The ″ smallest dinosaur in the world ″ turns out to be a mysterious reptile | Science and Ecology | DW

Last year, a small fossil became big news. Trapped in ancient amber, it was touted as the smallest fossil dinosaur ever found. Known for little more than a peculiar skull, the so-called “eye-tooth bird” (Oculudentavis khaungraae) was featured as a toothed bird the size of a hummingbird, an avian dinosaur that flitted through prehistoric Myanmar some 100 million years ago. But since this Cretaceous creature appeared in scientific journals, debate and controversy have surrounded this strange fossil and its identity.

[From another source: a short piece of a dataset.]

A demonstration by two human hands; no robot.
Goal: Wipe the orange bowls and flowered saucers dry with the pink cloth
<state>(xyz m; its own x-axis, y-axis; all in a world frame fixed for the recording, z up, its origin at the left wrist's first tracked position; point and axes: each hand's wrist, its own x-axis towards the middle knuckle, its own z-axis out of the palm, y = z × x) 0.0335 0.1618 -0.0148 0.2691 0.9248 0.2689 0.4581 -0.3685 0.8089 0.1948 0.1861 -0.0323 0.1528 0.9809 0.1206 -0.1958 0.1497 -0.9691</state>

Today, in a peer-reviewed article and published in Current biology, Scientists have confirmed that this little creature was not a bird at all.

Second fossil found

A similar skeleton found in the same area now suggests that the Oculudentavis khaungraae it is actually a lizard. Its long snout had simply been flattened over time to make it look more like a beak. “Imagine you pick up a lizard and pinch its nose to make it a triangular shape,” explains Edward Stanley, director of the Florida Museum of Natural History. “It would be much more like a bird.”

Organisms preserved in amber are difficult to study from the outside, but the team created CT scans of the reptile within the second specimen and also reanalyzed the scans of the original specimen.

The second fossil differs in some respects from the first, so lead author and paleontologist from the University of Bristol, Arnau Bolet, and his colleagues gave the second, slightly flattened fossil, a new name: Oculudentavis Dragonnamed for the Naga people, who live in the vicinity of Myanmar’s amber mines.

There are enough differences between the skull bones of the two fossils to make it appear that there were at least two species of Oculudentavisthe researchers propose, both representing some mysterious form of lizard.

“It’s a really strange animal. It doesn’t look like any other lizard we have today,” says herpetologist Juan Diego Daza of Sam Houston State University. “We believe that it represents a group of squamous that we did not know.”

Doubts about whether Oculudentavis They are from the lizard family

On the other hand, external experts such as Michael Caldwell, from the University of Alberta, suggest that Oculudentavis It might not be a lizard at all, but something much older and more unusual.

The unusual features of these two lizards are probably why it has been so difficult to place them in the animal kingdom. That, and the fact that the original skull of Oculudentavis its muzzle was slightly flattened.

Reconstruction of the original shape of these fossils was painstaking work, but it was eventually shown that the snout of Oculudentavis khaungraae it had been compressed during fossilization. Without this compression, it would have resembled the long snout of the other lizard fossil, Oculudentavis khaungraae, rather than a spike, the researchers say.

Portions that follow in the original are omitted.